◆ **PROBLEM**: Give back all the data exactly, line by line.

◆ **SUPPLIED MATERIAL**:
----------
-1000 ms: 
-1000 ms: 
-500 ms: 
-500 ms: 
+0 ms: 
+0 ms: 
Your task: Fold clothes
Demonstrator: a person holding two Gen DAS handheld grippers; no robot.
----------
◆ **ANSWER TO THE EXERCISE**:
-1000 ms: 
-1000 ms: 
-500 ms: 
-500 ms: 
+0 ms: 
+0 ms: 
Your task: Fold clothes
Demonstrator: a person holding two Gen DAS handheld grippers; no robot.

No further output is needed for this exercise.